YOUR INSTRUCTIONS: Your task is to write out the full listing once more, exactly.

··· SOURCE MATERIAL ···

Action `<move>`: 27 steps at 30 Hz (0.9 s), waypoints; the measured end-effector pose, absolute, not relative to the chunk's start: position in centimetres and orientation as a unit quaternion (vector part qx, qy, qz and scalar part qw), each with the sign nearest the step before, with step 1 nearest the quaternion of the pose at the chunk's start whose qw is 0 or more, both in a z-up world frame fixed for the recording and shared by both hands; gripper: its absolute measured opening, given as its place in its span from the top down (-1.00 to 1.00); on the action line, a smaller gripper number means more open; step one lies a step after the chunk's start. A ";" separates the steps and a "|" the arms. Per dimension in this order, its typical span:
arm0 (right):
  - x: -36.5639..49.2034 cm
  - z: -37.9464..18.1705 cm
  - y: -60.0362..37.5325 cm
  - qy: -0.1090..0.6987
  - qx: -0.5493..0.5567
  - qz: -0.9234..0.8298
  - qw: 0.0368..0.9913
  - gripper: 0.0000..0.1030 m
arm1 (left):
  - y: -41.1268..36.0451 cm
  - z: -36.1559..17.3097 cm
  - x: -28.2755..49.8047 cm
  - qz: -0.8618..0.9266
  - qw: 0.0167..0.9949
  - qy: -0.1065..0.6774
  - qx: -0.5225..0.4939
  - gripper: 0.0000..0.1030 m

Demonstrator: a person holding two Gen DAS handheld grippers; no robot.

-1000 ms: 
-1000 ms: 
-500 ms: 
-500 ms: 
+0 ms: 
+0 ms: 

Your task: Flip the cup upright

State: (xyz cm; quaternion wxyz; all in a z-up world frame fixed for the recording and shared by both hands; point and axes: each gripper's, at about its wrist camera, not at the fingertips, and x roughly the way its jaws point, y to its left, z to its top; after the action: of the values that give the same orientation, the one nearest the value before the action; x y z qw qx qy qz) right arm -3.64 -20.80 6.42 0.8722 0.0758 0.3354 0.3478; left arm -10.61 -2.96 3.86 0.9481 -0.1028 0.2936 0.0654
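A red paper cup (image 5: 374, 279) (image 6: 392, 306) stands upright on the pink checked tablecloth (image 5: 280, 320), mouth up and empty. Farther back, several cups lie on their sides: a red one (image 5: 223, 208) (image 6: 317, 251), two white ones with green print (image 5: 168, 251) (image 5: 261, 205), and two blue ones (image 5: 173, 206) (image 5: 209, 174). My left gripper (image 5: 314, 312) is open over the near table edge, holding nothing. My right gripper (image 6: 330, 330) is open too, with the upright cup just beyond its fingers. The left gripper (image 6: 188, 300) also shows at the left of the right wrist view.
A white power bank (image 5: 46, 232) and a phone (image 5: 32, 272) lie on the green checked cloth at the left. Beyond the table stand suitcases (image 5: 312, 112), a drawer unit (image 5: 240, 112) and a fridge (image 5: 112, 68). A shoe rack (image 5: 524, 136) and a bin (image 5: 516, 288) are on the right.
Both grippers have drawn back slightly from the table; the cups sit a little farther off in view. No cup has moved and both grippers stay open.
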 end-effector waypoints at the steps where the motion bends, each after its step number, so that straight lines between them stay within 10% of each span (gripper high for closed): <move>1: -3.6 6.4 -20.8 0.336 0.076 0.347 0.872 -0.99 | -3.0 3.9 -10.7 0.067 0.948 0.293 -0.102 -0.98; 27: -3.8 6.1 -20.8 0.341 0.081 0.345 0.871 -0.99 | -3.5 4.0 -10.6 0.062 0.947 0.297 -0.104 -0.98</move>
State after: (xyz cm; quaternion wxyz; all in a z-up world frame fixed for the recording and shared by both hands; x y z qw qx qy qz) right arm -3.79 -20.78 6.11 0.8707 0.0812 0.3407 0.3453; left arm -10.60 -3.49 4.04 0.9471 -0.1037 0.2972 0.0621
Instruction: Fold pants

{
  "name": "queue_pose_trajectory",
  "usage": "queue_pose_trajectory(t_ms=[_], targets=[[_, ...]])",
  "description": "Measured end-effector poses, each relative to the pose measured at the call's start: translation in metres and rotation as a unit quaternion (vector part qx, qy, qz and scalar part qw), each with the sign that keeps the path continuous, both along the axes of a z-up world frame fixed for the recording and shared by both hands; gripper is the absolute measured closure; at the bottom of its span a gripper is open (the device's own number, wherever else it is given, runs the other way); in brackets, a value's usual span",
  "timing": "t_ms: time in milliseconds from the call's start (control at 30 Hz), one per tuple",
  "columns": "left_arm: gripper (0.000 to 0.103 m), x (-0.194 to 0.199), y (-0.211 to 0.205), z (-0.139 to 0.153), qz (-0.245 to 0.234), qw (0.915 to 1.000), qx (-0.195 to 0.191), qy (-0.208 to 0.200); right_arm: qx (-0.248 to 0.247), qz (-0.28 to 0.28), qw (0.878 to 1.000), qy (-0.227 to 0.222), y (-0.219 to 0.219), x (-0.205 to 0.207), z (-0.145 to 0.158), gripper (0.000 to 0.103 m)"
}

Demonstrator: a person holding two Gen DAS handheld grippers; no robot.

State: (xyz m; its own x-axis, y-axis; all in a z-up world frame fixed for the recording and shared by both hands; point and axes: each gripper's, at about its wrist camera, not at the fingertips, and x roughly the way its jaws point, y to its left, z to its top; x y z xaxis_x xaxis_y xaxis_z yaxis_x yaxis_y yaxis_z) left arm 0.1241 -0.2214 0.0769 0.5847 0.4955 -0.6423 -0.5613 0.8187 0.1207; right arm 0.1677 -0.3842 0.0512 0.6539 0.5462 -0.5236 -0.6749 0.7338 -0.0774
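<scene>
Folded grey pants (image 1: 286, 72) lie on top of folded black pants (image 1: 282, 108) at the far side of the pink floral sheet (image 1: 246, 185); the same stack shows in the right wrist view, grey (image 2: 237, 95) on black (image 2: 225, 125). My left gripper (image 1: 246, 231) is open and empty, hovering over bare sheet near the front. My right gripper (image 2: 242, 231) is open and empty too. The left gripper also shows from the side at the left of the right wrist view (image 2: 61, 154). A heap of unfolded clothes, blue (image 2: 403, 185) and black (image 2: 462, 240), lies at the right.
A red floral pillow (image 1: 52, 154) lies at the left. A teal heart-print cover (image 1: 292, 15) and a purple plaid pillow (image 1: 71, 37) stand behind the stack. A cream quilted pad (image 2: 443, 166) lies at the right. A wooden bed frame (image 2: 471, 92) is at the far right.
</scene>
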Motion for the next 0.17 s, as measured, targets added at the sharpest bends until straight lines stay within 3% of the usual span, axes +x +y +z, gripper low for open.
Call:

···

FINAL ANSWER:
Action `<move>`: 27 steps at 30 Hz (0.9 s), waypoints; the measured end-effector pose, absolute, not relative to the chunk's start: position in centimetres and orientation as a unit quaternion (vector part qx, qy, qz and scalar part qw), each with the sign nearest the step before, with step 1 nearest the quaternion of the pose at the chunk's start whose qw is 0 or more, both in a z-up world frame fixed for the recording and shared by both hands; gripper: its absolute measured opening, given as its place in its span from the top down (-1.00 to 1.00); on the action line, a smaller gripper number means more open; step one lies a step after the chunk's start. A ";" separates the steps and a "|" the arms. Per dimension in this order, its typical span:
arm0 (right):
  - x: -36.5639..49.2034 cm
  - z: -37.9464..18.1705 cm
  - y: -60.0362..37.5325 cm
  - qy: -0.1090..0.6987
  - qx: -0.5493..0.5567
  - qz: -0.9234..0.8298
  - qw: 0.0368..0.9913
  - gripper: 0.0000..0.1030 m
arm1 (left):
  - y: -41.1268..36.0451 cm
  - z: -36.1559..17.3097 cm
  - x: -28.2755..49.8047 cm
  - qz: -0.8618..0.9266
  - qw: 0.0167..0.9949
  - qy: -0.1065..0.6774
  - qx: -0.5225..0.4939
  - gripper: 0.0000..0.1030 m

Demonstrator: a person holding two Gen DAS handheld grippers; no robot.

-1000 ms: 
-1000 ms: 
-500 ms: 
-500 ms: 
+0 ms: 
+0 ms: 

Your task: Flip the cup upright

State: (xyz cm; quaternion wxyz; all in a z-up world frame fixed for the recording and shared by both hands; point and axes: each gripper's, at about its wrist camera, not at the fingertips, and x roughly the way its jaws point, y to its left, z to its top; after the action: of the values that give the same orientation, the one nearest the value before the action; x y z qw qx qy qz) right arm -3.64 -20.80 6.42 0.8722 0.0758 0.3354 0.3478; left arm -10.61 -2.96 3.86 0.9481 -0.1028 0.2936 0.0654
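A red paper cup (image 5: 374, 279) (image 6: 392, 306) stands upright on the pink checked tablecloth (image 5: 280, 320), mouth up and empty. Farther back, several cups lie on their sides: a red one (image 5: 223, 208) (image 6: 317, 251), two white ones with green print (image 5: 168, 251) (image 5: 261, 205), and two blue ones (image 5: 173, 206) (image 5: 209, 174). My left gripper (image 5: 314, 312) is open over the near table edge, holding nothing. My right gripper (image 6: 330, 330) is open too, with the upright cup just beyond its fingers. The left gripper (image 6: 188, 300) also shows at the left of the right wrist view.
A white power bank (image 5: 46, 232) and a phone (image 5: 32, 272) lie on the green checked cloth at the left. Beyond the table stand suitcases (image 5: 312, 112), a drawer unit (image 5: 240, 112) and a fridge (image 5: 112, 68). A shoe rack (image 5: 524, 136) and a bin (image 5: 516, 288) are on the right.
Both grippers have drawn back slightly from the table; the cups sit a little farther off in view. No cup has moved and both grippers stay open.
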 end-effector waypoints at the steps where the motion bends, each after its step number, so that straight lines between them stay within 10% of each span (gripper high for closed): <move>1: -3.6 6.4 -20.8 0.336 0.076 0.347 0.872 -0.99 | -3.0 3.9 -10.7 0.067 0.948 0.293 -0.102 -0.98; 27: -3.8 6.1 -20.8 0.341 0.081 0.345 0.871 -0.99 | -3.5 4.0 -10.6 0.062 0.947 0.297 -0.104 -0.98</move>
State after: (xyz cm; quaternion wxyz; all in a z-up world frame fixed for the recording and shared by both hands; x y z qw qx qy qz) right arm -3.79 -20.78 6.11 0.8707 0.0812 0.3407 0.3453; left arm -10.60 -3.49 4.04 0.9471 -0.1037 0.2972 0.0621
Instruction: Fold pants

{
  "name": "queue_pose_trajectory",
  "usage": "queue_pose_trajectory(t_ms=[_], targets=[[_, ...]])",
  "description": "Measured end-effector poses, each relative to the pose measured at the call's start: translation in metres and rotation as a unit quaternion (vector part qx, qy, qz and scalar part qw), each with the sign that keeps the path continuous, both along the axes of a z-up world frame fixed for the recording and shared by both hands; gripper is the absolute measured closure; at the bottom of its span a gripper is open (the device's own number, wherever else it is given, runs the other way); in brackets, a value's usual span",
  "timing": "t_ms: time in milliseconds from the call's start (control at 30 Hz), one per tuple",
  "columns": "left_arm: gripper (0.000 to 0.103 m), x (-0.194 to 0.199), y (-0.211 to 0.205), z (-0.139 to 0.153), qz (-0.245 to 0.234), qw (0.915 to 1.000), qx (-0.195 to 0.191), qy (-0.208 to 0.200); right_arm: qx (-0.248 to 0.247), qz (-0.28 to 0.28), qw (0.878 to 1.000), qy (-0.227 to 0.222), y (-0.219 to 0.219), x (-0.205 to 0.207), z (-0.145 to 0.158), gripper (0.000 to 0.103 m)"
}

Demonstrator: a person holding two Gen DAS handheld grippers; no robot.

State: (xyz m; its own x-axis, y-axis; all in a z-up world frame fixed for the recording and shared by both hands; point and axes: each gripper's, at about its wrist camera, not at the fingertips, and x roughly the way its jaws point, y to its left, z to its top; x y z xaxis_x xaxis_y xaxis_z yaxis_x yaxis_y yaxis_z) left arm 0.1241 -0.2214 0.0769 0.5847 0.4955 -0.6423 -0.5613 0.8187 0.1207; right arm 0.1677 -0.3842 0.0512 0.6539 0.5462 -0.5236 -0.6749 0.7338 -0.0774
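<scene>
Folded grey pants (image 1: 286, 72) lie on top of folded black pants (image 1: 282, 108) at the far side of the pink floral sheet (image 1: 246, 185); the same stack shows in the right wrist view, grey (image 2: 237, 95) on black (image 2: 225, 125). My left gripper (image 1: 246, 231) is open and empty, hovering over bare sheet near the front. My right gripper (image 2: 242, 231) is open and empty too. The left gripper also shows from the side at the left of the right wrist view (image 2: 61, 154). A heap of unfolded clothes, blue (image 2: 403, 185) and black (image 2: 462, 240), lies at the right.
A red floral pillow (image 1: 52, 154) lies at the left. A teal heart-print cover (image 1: 292, 15) and a purple plaid pillow (image 1: 71, 37) stand behind the stack. A cream quilted pad (image 2: 443, 166) lies at the right. A wooden bed frame (image 2: 471, 92) is at the far right.
</scene>
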Motion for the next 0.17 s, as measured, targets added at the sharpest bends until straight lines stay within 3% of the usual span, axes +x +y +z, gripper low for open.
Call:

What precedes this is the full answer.